*PROBLEM STATEMENT*
Go through the lines below and tally those containing the string "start". Respond with the number only.

*** Begin section ***

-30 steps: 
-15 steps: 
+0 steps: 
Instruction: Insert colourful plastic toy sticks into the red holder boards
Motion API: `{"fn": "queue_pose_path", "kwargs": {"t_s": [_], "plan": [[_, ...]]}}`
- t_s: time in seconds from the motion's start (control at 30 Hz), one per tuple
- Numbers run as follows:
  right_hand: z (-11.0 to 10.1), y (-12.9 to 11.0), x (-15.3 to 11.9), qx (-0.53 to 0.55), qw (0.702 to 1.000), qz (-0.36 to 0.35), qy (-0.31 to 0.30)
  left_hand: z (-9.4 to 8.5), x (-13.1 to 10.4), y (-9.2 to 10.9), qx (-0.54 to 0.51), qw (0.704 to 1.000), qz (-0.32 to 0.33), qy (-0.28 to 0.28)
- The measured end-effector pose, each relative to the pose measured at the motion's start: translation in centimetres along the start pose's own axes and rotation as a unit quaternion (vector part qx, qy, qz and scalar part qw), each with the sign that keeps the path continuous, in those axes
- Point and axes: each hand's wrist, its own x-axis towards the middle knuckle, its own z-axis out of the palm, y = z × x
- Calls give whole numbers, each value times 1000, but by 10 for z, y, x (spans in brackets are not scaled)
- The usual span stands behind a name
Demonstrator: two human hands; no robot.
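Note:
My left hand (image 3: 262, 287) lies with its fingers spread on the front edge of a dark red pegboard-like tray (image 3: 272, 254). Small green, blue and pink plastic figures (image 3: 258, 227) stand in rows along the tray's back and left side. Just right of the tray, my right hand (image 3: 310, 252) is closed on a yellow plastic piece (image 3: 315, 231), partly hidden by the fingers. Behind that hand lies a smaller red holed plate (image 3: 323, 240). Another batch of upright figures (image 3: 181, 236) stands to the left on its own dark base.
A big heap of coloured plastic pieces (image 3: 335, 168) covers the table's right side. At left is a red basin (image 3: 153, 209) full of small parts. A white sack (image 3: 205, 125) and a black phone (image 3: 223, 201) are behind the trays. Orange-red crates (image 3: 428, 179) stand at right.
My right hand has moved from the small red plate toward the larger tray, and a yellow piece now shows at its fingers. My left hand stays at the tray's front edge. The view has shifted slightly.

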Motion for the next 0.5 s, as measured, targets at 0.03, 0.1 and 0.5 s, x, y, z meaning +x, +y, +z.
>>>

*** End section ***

*RESULT*
2